A Polícia Federal deflagrou, nesta quarta-feira (1º), a terceira fase da Operação Rent a Car, denominada Operação Galho Fraco II, para aprofundar investigações sobre supostos crimes de peculato, lavagem de dinheiro, fraude processual e organização criminosa.
Segundo a PF, as medidas judiciais foram autorizadas pelo Supremo Tribunal Federal (STF) e estão sendo cumpridas no Distrito Federal, em Goiás e Minas Gerais. O objetivo é coletar e preservar elementos de prova relacionados ao caso.
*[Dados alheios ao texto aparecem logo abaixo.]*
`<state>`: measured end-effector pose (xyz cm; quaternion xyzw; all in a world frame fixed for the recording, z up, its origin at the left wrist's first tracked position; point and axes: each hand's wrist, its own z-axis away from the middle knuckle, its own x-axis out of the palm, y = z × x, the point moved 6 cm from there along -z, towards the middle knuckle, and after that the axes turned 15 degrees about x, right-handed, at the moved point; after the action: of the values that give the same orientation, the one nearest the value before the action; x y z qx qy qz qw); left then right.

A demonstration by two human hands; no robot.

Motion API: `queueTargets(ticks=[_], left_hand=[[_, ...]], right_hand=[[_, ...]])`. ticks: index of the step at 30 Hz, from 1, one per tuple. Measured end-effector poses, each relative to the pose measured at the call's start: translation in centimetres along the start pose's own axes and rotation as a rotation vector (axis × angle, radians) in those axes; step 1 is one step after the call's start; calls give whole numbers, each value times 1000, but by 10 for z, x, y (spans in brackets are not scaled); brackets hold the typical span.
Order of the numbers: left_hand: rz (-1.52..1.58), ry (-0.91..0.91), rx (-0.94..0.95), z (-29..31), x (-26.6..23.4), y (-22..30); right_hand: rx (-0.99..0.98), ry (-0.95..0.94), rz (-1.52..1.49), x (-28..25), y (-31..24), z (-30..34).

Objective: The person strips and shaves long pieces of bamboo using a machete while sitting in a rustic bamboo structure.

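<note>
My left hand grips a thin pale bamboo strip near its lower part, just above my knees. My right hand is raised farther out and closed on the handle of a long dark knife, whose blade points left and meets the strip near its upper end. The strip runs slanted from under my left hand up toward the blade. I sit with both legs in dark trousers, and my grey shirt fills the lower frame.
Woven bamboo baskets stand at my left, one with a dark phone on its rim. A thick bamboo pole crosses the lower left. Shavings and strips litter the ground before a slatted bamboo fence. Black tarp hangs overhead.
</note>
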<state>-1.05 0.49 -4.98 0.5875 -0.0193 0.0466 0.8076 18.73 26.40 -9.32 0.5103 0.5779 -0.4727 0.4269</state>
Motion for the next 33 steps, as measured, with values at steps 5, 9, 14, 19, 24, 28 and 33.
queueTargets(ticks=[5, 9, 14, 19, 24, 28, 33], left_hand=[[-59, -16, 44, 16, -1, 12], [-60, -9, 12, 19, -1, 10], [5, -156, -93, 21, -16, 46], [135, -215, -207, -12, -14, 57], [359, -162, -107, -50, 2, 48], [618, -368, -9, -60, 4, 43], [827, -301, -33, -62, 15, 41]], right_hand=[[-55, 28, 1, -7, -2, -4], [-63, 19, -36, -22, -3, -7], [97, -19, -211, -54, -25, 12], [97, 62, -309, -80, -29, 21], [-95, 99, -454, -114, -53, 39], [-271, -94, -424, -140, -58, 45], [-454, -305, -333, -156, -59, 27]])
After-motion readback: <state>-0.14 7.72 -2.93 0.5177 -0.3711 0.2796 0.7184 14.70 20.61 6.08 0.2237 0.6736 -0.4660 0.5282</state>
As investigações apontam indícios da atuação de um esquema envolvendo agentes públicos, particulares e empresas que teriam sido utilizadas para conferir aparência de legalidade à movimentação de recursos públicos. A corporação também informou que há indícios de tentativas de ocultação ou alteração de provas, situação que pode configurar fraude processual.
De acordo com a Polícia Federal, as fases anteriores da operação identificaram irregularidades na contratação de uma empresa de locação de veículos com recursos da Cota para o Exercício da Atividade Parlamentar (Ceap). Nesta nova etapa, os investigadores buscam esclarecer a movimentação financeira e o destino desses recursos.
Na primeira fase da Operação Galho Fraco, realizada em dezembro de 2025, entre os alvos estiveram os deputados federais Sóstenes Cavalcante e Carlos Jordy, além de funcionários do partido e pessoas ligadas aos parlamentares.